Надя смотрит в окно, кричит:

- Твою мать! Жорка свиней выпустил!

- Бурых? - с надеждой спрашиваю я.

Идем на свиней. Два молодых бурых хряка мчатся по улице резвыми зигзагами, - Жора выпустил их на съемку, попозировать. «Бегите, милые, бегите!» - рычит освободитель. Он необыкновенно горд своей живностью и требует, чтобы я зашла к телятам, оценила, потрогала. Супруга Надя нежна с ним, кротка: «Поспал бы ты, Жора», - «Чего сказала?» - но слушается, идет спать. На Зулином лице восточная невозмутимость, но она расцветает, когда целует мальчика. Все-таки очень заметно, что она горожанка.

- Скажите, пожалуйста, нельзя мне, как ветерану труда с удостоверением, получить у государства одну из тех машин, которые идут в металлолом? - спрашивает, перекладывая бумаги, Евдокия Алексеевна. - Такие, которые пускают под пресс, я видела это по телевизору. Машинку «Оку», мне больше не надо. А то, что получается: я еду в больницу - это тысяча рублей машина - а врач не принимает. Я еду снова, семьсот рублей, а врач меня не принимает. Подскажите, у кого можно попросить - у Путина или Медведева?

Она сидит меж двух окон, меж двух костылей - деловитая, как в канцелярии. И говорит вслед:

- А знаете, только одного хотелось бы: умереть на своих ногах…

IV.

Венера шла по шоссе - голое горло, красные пятна по широкому лицу, заплаканные глаза.

- Вы не видали, где лежит пьяный мужчина в черной куртке?

Нет, не видали.

- Брательник мой, дурак, - растерянно объяснила Венера. - Ищу, а то замерзнет, помрет, хоронить надо, денег надо.

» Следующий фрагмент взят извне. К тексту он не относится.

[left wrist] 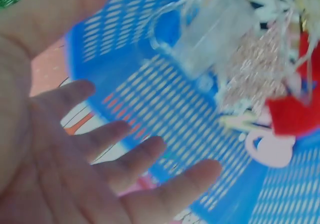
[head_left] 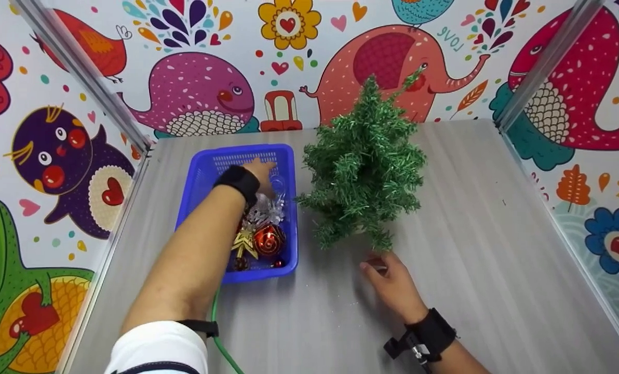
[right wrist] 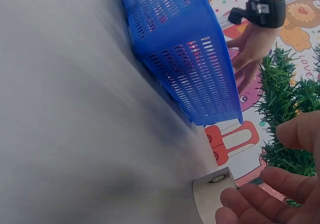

Поехали по деревням искать брательника.

Он хороший, тихий, говорила она, на пенсии по инвалидности. Был нормальный парень, но побили его дома в Башкирии в милиции - и стал дурачком (сказано кротко, без обиды, как будто: молния ударила), вот перевезла к себе в Борзыковы Горы, живем. Сорок два года, молодой, замерзнет. Ушел к приятелю, видать, в Полиносово, соседка видела, вот, извините, сволочь - за каждой мелочью бежит, а забрать не забрала. В поисках братца Венера уже прошла километров семь по раскисающим проселочным обочинам, но это разве много, она работала на переписи населения, вот там, да, было далековато. Доярка с почти тридцатилетним стажем, она работает уборщицей на карьере, зарплата три тысячи - и страшно довольна: устроилась по блату всего-то за пять лет до пенсии. Не думайте, я не какая-то, у меня муж, трое детей, двое в Москве, а старший в Карабаново, ему не повезло с тещей: грызет. А дети очень хорошие, недавно выложили такую печь на 65 тысяч - горжусь! При первом муже - царствие небесное, разбился на машине - Венера была очень худая, он сильно бил, пил, гулял с Людкой и другими женщинами; Людку она встретила через 30 лет, стала страсть господня, все висит и нет зубов, морда черная - все отлилось! Помнишь, Люд, как ты меня обижала? - Помню, говорит, - и глаза в землю. Я и сама внутри вся больная, давление сто пятьдесят, брала больничный, - минералку? - не надо, от нее болит голова. Второй муж тоже гулял, но сейчас хорошо - состарел, ему гулять нечем, я его одной левой на кровать бросаю: сиди уж! Свекровь тоже пьет, - уй какая! - восемьдесят два года, и каждый день, а утром глотнет кипяточку - и как новенькая, идет на огород, и фигура как у девушки. Вчера, впрочем, упала, разбила голову о печку, но ничего: на ней все заживет.